Exercise directions — Nothing outside the stretch is wanted. Repeat exactly the lines of the listing below from the one that contains "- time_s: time" through the one that contains "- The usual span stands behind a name", both ends included.

Start of Data below

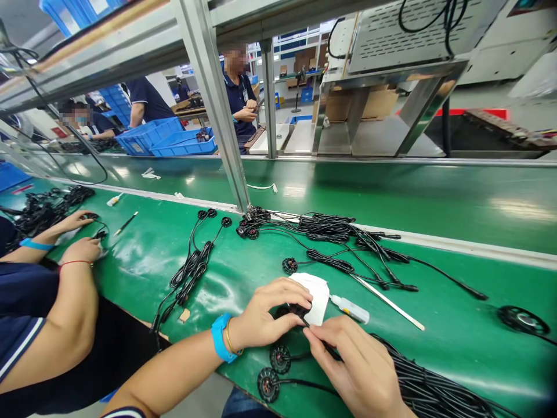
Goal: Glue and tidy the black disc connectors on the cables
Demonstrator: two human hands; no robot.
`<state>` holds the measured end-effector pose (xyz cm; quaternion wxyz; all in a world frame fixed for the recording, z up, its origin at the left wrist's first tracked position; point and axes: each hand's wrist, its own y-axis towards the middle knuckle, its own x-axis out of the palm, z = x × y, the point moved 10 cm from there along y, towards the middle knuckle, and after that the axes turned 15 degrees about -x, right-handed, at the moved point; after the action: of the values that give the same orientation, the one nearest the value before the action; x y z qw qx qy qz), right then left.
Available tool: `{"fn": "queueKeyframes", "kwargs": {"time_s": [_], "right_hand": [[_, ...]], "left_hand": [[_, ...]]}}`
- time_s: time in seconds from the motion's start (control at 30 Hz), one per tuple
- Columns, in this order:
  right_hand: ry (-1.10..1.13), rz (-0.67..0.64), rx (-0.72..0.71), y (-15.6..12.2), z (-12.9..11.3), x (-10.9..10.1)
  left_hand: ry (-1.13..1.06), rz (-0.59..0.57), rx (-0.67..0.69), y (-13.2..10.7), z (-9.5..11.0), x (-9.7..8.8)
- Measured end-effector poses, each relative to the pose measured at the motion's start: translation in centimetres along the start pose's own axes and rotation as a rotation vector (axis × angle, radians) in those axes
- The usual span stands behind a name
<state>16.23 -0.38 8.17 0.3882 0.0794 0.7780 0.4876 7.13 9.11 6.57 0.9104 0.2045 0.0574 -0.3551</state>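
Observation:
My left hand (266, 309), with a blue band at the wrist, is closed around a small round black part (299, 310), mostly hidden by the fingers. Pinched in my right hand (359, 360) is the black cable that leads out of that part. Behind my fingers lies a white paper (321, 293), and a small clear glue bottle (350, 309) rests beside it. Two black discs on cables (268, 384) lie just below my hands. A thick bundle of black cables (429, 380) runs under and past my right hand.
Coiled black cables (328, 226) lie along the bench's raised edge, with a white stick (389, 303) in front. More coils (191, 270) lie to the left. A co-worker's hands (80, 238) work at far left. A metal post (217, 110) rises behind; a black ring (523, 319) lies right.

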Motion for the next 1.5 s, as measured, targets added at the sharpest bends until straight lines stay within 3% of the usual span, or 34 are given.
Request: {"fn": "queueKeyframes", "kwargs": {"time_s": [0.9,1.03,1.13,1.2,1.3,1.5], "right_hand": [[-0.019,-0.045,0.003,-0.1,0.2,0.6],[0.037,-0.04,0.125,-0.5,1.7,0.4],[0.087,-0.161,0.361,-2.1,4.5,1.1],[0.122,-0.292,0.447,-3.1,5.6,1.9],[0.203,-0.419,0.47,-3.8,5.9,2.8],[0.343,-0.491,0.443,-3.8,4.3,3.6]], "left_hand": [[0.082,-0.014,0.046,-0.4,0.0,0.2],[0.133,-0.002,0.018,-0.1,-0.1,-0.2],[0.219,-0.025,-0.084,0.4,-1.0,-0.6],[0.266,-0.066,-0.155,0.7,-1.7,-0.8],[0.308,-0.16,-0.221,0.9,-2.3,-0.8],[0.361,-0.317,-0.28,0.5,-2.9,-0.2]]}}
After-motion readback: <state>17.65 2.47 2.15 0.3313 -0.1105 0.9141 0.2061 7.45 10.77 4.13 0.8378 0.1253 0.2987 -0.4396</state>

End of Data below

Solution below —
- time_s: time in seconds from the motion's start (control at 30 Hz), one per tuple
- Columns, in this order:
  right_hand: ry (-1.10..1.13), rz (-0.67..0.64), rx (-0.72..0.71), y (-15.6..12.2), z (-12.9..11.3), x (-10.9..10.1)
  left_hand: ry (-1.13..1.06), rz (-0.59..0.57), rx (-0.67..0.69), y (-13.2..10.7), z (-9.5..11.0), x (-9.7..8.8)
- Measured end-effector poses, each relative to the pose measured at the motion's start: translation in centimetres along the start pose's own axes and rotation as a rotation vector (axis × angle, radians) in those axes
- The usual span stands behind a name

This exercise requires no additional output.